Work task: Every line of the data that contains the string "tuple" must be copied.

Top of Data for this exercise

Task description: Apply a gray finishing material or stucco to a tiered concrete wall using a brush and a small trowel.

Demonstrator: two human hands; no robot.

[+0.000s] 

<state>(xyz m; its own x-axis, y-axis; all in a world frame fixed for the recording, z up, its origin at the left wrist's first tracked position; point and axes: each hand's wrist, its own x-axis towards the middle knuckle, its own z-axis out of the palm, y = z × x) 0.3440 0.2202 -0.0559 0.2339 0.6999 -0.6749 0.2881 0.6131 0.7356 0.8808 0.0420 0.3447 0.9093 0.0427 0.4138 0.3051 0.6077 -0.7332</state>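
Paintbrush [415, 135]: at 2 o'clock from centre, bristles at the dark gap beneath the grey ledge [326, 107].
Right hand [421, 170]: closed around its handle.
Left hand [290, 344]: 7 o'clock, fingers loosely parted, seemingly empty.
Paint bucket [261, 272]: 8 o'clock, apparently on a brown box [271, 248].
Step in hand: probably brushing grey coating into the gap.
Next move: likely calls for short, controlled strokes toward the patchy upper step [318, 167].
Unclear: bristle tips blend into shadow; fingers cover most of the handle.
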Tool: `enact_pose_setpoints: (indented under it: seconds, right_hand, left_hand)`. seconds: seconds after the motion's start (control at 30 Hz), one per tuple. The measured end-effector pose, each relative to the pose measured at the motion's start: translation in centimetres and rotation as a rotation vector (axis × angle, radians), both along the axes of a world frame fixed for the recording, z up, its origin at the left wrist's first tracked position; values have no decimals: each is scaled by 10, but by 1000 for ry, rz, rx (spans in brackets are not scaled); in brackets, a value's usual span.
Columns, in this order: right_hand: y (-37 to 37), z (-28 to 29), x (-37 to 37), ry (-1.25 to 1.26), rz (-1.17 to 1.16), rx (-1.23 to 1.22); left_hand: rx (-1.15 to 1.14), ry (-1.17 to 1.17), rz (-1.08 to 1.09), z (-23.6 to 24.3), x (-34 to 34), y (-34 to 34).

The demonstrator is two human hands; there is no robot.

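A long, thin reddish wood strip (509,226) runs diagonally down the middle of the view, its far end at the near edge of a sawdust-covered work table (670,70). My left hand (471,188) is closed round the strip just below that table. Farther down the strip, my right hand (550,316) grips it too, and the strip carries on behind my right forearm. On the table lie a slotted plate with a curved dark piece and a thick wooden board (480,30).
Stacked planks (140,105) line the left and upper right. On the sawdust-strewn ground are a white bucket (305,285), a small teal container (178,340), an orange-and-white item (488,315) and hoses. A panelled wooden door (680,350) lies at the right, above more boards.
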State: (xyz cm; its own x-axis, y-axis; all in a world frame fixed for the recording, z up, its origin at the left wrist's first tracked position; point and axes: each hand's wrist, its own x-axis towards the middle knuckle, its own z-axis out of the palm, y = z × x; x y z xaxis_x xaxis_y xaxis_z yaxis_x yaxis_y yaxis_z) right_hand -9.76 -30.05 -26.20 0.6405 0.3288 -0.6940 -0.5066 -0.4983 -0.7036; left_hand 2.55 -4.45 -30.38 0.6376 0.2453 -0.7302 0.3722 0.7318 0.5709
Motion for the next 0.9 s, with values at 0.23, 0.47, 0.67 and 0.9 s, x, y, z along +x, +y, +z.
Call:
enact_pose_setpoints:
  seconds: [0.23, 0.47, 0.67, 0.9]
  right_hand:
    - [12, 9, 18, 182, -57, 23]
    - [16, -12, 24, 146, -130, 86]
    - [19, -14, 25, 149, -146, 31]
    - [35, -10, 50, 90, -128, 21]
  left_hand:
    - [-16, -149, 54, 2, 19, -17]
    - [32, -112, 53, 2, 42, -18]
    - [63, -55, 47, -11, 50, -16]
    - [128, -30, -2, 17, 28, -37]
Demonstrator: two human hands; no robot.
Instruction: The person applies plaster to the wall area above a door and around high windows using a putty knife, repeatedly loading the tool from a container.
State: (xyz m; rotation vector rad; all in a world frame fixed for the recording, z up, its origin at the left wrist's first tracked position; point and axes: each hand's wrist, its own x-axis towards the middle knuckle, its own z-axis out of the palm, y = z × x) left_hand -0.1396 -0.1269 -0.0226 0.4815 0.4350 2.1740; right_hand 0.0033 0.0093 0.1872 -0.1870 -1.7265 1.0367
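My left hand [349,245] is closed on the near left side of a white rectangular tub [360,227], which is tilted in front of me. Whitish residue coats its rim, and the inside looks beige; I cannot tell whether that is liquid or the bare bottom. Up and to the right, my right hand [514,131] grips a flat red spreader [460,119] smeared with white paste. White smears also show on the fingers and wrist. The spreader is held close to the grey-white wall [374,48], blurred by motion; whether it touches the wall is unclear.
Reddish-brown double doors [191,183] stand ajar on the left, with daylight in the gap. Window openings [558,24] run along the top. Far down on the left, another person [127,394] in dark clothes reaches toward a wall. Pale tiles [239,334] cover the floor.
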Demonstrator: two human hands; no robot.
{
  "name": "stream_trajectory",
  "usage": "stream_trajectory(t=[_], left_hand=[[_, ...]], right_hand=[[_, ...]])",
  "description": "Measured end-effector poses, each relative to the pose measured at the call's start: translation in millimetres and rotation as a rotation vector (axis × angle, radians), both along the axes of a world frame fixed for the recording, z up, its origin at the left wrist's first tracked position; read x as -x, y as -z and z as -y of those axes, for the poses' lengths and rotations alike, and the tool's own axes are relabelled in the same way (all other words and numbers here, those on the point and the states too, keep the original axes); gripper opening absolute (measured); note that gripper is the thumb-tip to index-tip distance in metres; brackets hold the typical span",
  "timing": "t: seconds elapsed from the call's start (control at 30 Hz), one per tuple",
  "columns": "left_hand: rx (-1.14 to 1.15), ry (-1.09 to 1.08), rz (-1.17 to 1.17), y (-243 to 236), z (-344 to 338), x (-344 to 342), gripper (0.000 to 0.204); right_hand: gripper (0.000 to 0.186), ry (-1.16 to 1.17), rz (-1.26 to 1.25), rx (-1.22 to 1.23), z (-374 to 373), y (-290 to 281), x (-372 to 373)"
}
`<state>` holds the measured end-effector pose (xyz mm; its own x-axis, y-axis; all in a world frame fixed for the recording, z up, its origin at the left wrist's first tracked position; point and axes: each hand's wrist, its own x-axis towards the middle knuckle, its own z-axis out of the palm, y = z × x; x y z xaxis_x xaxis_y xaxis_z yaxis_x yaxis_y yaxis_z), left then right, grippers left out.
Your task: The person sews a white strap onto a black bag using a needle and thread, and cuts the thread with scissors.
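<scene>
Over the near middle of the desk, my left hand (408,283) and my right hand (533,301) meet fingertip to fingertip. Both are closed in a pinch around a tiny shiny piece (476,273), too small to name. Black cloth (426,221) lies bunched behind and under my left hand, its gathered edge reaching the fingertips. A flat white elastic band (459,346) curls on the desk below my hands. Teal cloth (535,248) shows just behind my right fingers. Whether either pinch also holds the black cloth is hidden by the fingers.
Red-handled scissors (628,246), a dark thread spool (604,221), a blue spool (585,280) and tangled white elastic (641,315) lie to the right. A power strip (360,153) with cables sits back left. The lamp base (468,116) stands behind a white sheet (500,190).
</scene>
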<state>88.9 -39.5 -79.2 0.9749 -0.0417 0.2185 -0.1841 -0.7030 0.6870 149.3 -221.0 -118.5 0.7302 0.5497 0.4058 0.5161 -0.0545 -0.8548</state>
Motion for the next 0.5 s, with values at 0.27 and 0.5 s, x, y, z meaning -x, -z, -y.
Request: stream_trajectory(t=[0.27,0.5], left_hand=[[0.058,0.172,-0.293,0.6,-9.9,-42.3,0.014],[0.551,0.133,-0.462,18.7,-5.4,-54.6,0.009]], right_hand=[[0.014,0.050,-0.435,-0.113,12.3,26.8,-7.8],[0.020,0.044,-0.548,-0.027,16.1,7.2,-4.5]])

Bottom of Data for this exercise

The completed task:
Tool: `enact_pose_setpoints: (indented under it: seconds, right_hand, left_hand)`. seconds: seconds after the motion's start (control at 30 Hz), one per tuple. The measured end-effector pose, each relative to the pose measured at the motion's start: translation in centimetres and rotation as a rotation vector (axis × angle, radians), both along the axes of a world frame fixed for the recording, z up, its origin at the left wrist's first tracked position; values have no decimals: each is scaled by 10, but by 1000 for ry, rz, rx (spans in brackets are not scaled); in brackets, a value's usual span.
  "timing": "t: seconds elapsed from the call's start (control at 30 Hz), one per tuple",

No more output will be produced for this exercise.